Nothing below is to be printed except the lines between the line holding "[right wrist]" and the line holding "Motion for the", inclusive, each exactly as it appears.

....

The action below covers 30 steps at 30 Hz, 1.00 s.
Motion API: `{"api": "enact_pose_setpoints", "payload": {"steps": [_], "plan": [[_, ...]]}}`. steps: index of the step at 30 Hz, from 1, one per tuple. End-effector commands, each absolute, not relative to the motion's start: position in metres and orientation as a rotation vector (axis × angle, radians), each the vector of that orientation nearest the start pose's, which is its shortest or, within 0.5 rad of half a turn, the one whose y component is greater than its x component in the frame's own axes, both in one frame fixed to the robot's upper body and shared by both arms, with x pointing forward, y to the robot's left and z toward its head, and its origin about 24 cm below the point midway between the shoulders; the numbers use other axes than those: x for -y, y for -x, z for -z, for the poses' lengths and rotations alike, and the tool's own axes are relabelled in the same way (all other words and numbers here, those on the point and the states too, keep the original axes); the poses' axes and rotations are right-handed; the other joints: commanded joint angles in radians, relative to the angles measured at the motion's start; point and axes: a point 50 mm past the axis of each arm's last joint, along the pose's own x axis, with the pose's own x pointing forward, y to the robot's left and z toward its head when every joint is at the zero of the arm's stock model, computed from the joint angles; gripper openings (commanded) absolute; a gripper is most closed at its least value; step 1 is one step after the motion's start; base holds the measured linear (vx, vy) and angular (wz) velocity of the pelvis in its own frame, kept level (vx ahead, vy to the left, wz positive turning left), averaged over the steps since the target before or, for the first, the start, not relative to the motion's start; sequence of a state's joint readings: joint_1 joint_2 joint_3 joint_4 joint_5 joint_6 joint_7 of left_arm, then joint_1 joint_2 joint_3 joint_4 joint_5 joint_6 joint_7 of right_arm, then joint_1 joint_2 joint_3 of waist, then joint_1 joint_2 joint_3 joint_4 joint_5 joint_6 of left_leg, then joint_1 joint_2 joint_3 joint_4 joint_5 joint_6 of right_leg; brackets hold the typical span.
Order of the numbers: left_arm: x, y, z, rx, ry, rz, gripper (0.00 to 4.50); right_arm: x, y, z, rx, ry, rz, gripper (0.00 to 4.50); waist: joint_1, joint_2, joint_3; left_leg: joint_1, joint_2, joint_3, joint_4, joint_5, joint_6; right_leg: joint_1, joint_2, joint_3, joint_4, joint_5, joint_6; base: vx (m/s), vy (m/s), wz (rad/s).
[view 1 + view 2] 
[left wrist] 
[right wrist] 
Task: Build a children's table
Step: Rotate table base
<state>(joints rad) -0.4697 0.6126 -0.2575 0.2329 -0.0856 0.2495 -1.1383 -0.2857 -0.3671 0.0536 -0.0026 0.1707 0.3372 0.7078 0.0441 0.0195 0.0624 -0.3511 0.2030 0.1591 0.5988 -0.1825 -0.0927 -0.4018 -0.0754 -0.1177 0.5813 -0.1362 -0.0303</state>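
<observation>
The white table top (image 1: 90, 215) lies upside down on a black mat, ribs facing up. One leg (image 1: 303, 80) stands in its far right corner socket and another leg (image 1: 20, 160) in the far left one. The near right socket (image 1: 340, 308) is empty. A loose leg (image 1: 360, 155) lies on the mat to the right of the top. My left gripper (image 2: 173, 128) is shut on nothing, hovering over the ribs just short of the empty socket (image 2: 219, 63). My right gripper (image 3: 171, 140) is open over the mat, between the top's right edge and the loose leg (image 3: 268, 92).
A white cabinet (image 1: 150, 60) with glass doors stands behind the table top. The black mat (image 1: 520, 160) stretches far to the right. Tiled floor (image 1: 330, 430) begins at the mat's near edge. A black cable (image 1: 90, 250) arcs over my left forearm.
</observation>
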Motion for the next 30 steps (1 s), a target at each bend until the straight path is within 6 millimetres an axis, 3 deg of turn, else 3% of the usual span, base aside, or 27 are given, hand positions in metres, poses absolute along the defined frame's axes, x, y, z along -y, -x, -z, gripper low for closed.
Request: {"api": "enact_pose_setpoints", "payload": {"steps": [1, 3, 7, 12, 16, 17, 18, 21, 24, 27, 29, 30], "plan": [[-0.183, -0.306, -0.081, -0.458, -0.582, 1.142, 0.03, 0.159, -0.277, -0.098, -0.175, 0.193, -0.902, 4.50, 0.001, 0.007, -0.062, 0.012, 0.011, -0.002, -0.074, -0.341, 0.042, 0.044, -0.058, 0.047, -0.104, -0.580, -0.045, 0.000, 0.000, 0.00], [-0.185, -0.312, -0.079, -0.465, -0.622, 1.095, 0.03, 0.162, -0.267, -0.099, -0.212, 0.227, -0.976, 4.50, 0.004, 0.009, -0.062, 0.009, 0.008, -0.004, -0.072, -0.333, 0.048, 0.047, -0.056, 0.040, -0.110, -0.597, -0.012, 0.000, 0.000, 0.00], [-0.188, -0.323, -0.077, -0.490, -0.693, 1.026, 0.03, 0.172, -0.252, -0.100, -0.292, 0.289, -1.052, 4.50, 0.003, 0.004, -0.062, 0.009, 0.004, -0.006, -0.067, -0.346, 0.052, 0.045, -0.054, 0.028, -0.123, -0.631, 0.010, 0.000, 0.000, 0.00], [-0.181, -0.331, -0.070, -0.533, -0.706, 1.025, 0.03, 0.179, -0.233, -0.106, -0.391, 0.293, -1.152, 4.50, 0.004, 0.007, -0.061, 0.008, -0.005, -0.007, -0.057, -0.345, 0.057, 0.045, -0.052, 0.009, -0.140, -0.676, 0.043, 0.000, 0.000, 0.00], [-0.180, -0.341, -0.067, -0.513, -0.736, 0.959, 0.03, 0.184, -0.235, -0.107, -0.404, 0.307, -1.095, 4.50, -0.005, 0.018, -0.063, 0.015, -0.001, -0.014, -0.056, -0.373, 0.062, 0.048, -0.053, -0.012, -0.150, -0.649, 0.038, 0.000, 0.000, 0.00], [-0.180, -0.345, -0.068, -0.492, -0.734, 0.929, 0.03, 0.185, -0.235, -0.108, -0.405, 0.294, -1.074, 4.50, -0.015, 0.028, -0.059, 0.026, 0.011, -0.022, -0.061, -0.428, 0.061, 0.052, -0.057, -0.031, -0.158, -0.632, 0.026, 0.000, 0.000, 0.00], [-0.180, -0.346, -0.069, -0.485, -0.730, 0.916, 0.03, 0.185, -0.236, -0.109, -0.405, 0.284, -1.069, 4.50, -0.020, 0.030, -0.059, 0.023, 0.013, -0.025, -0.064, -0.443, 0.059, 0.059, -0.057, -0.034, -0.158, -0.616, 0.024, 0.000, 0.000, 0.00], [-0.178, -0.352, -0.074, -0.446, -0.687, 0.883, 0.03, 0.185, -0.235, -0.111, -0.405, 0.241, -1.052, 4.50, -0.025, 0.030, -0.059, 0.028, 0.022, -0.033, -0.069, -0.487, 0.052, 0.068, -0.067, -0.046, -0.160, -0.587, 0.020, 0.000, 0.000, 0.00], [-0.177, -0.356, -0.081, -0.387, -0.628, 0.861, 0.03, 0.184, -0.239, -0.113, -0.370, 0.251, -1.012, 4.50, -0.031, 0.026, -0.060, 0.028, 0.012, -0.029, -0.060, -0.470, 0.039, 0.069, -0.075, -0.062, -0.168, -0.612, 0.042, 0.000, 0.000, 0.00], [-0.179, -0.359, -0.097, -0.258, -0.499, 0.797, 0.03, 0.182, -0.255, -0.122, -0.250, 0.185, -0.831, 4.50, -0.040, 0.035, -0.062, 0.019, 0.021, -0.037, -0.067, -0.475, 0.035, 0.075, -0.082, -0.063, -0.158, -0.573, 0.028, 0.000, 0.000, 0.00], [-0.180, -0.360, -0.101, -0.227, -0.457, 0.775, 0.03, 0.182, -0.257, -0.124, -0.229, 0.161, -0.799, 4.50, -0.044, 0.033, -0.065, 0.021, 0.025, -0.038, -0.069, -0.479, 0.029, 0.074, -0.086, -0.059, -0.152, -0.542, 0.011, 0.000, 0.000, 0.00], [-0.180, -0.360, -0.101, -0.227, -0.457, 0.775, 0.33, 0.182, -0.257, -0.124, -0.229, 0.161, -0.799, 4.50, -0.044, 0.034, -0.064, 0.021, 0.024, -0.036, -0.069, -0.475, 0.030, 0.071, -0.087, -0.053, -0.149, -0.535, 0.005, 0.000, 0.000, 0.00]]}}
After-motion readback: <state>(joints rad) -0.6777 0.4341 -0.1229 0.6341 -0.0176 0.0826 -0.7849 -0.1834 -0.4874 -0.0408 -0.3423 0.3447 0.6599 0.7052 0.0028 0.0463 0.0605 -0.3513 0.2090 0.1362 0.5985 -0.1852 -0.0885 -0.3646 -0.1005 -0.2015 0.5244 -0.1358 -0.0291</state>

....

> ANSWER SPACE:
[right wrist] 
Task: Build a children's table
Step: Rotate table base
<state>(joints rad) -0.4697 0.6126 -0.2575 0.2329 -0.0856 0.2495 -1.1383 -0.2857 -0.3671 0.0536 -0.0026 0.1707 0.3372 0.7078 0.0441 0.0195 0.0624 -0.3511 0.2030 0.1591 0.5988 -0.1825 -0.0927 -0.4018 -0.0754 -0.1177 0.5813 -0.1362 -0.0303</state>
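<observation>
The white table top (image 1: 90, 215) lies upside down on a black mat, ribs facing up. One leg (image 1: 303, 80) stands in its far right corner socket and another leg (image 1: 20, 160) in the far left one. The near right socket (image 1: 340, 308) is empty. A loose leg (image 1: 360, 155) lies on the mat to the right of the top. My left gripper (image 2: 173, 128) is shut on nothing, hovering over the ribs just short of the empty socket (image 2: 219, 63). My right gripper (image 3: 171, 140) is open over the mat, between the top's right edge and the loose leg (image 3: 268, 92).
A white cabinet (image 1: 150, 60) with glass doors stands behind the table top. The black mat (image 1: 520, 160) stretches far to the right. Tiled floor (image 1: 330, 430) begins at the mat's near edge. A black cable (image 1: 90, 250) arcs over my left forearm.
</observation>
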Motion for the next 30 steps (1 s), a target at each bend until the straight path is within 6 millimetres an axis, 3 deg of turn, else 3% of the usual span, base aside, or 27 are given, hand positions in metres, poses absolute along the defined frame's axes, x, y, z along -y, -x, -z, gripper low for closed.

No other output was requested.